Task instructions >>
Beginning at the top of the data below, write out every line exactly until you reach the line with "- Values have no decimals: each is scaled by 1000", and include that line.

Supplied records >>
▽

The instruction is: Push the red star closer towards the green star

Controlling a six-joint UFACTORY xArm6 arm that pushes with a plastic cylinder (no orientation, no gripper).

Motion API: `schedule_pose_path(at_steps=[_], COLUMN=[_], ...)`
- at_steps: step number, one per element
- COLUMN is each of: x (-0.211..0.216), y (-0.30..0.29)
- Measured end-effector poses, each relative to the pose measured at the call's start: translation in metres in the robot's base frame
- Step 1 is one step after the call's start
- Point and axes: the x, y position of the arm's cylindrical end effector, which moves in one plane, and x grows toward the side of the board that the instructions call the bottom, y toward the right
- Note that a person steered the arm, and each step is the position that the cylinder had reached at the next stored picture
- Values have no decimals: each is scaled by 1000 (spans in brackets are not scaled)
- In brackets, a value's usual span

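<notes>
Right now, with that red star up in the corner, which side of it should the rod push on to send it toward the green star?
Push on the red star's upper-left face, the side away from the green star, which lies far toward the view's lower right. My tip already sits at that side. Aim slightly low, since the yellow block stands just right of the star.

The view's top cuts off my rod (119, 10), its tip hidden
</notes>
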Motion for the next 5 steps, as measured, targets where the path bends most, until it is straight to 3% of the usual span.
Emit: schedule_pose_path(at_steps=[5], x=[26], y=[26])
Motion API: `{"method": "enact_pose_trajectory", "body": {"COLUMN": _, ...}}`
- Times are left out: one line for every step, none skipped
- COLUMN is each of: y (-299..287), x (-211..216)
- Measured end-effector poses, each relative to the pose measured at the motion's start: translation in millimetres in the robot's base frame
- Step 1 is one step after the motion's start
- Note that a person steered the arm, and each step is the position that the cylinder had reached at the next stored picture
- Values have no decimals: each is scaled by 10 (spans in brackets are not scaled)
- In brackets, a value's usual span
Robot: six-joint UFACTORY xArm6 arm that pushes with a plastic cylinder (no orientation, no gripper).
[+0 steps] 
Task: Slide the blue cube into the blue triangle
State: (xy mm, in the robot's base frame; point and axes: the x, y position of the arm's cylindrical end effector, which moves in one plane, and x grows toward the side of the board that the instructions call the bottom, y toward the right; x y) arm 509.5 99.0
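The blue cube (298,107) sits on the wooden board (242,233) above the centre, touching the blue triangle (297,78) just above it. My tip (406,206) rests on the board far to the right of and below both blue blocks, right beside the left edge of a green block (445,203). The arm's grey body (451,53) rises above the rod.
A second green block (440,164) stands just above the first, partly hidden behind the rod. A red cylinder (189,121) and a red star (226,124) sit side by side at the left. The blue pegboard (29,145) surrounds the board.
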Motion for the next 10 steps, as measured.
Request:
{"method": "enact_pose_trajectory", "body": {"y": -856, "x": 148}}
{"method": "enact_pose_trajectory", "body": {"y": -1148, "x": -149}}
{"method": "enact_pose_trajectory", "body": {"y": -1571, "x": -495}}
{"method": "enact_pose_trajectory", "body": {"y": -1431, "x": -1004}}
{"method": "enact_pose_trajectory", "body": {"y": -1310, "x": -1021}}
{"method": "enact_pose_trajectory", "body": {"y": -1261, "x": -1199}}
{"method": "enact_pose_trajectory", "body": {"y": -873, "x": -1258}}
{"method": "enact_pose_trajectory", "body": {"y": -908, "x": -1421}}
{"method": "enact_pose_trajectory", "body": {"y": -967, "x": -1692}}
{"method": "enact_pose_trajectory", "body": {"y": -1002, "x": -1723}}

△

Solved exercise >>
The instruction is: Push the red star closer towards the green star

Controlling a six-joint UFACTORY xArm6 arm that pushes with a plastic cylinder (no orientation, no gripper).

Motion API: `schedule_pose_path(at_steps=[_], COLUMN=[_], ...)`
- at_steps: step number, one per element
- COLUMN is each of: x (-0.211..0.216), y (-0.30..0.29)
- Measured end-effector poses, each relative to the pose measured at the call's start: translation in metres in the robot's base frame
- Step 1 is one step after the call's start
- Point and axes: the x, y position of the arm's cylindrical end effector, which moves in one plane, and x grows toward the side of the board that the instructions call the bottom, y toward the right
- Note that a person steered the arm, and each step is the position that the cylinder had reached at the next stored picture
- Values have no decimals: each is scaled by 1000 (spans in brackets are not scaled)

That's the full output for the exercise.